On the website of the UNDP one can find many examples of NDP-country programs driven by this similar dialogue methodology: http://www.undp.org/content/undp/en/home.html
Regionally, countries such as Jamaica (http://www.vision2030.gov.jm/), St. Lucia (http://www.finance.gov.lc/programmes/view/39) and Barbados offer fine examples.
How does the ‘French side’ relate to the program?
‘Building a Nation’ entails a process which fosters the progress of St. Maarten. From the perspective of the nation, this process applies to the county of St. Maarten, which is bounded by national borders.
However, the unique realities of our bi-national country situation provides an opportunity for sharing lessons of the visioning process. From a legal-state perspective, the government of St. Maarten cannot meet the aspirations felt on the French side of our island.
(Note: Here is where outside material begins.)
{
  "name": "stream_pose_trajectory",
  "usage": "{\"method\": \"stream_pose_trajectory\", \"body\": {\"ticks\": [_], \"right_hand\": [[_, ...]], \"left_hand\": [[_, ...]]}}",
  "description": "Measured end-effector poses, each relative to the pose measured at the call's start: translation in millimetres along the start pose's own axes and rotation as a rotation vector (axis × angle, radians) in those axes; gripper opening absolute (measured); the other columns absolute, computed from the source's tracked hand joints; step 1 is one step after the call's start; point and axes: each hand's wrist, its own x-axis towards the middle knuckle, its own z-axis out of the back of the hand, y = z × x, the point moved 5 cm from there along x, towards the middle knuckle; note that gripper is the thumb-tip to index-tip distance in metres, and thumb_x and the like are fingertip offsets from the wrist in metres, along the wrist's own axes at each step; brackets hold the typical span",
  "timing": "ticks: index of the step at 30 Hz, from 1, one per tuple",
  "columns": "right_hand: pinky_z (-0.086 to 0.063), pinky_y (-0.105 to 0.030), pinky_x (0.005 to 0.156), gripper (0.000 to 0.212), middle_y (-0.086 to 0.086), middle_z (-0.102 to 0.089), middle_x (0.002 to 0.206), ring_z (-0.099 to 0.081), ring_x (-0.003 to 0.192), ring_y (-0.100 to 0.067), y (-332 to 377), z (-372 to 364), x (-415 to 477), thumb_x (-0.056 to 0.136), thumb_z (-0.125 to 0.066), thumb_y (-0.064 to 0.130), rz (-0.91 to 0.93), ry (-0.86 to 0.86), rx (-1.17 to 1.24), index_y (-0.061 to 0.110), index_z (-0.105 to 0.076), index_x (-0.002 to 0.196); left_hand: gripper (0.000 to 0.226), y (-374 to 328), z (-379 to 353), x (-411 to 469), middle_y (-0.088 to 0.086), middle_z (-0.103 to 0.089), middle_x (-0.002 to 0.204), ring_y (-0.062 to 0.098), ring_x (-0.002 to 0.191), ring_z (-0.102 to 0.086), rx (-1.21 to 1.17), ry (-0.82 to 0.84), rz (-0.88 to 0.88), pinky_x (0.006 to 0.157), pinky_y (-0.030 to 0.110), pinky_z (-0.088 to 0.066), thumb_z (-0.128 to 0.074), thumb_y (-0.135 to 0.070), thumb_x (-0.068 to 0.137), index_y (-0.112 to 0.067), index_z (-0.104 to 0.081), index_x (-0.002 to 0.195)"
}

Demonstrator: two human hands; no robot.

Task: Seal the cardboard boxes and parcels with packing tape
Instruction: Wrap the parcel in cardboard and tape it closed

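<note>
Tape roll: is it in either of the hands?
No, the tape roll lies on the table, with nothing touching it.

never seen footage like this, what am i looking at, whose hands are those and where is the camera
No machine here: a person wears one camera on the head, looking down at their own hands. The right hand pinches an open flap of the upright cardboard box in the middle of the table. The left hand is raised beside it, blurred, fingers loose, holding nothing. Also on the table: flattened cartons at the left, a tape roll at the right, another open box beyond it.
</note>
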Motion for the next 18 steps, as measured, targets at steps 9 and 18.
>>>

Nevertheless, this fact equates to the discrepancies felt between state institutions and the nation’s community. The program for building a nation will thus have to meet these open ended questions through dialogue, which will offer insights into the experienced sentiments concerning these uncertainties and how these matters should be addressed.
How is the political commitment ensured in the NDP process?
The initiative of government to undertake this endeavor arose from the urgency of connecting the voices of the people with the development of government programs. In order to guarantee the continuity of this process from a political angle, the critical constituents of the program’s design will be institutionalized through government regulation.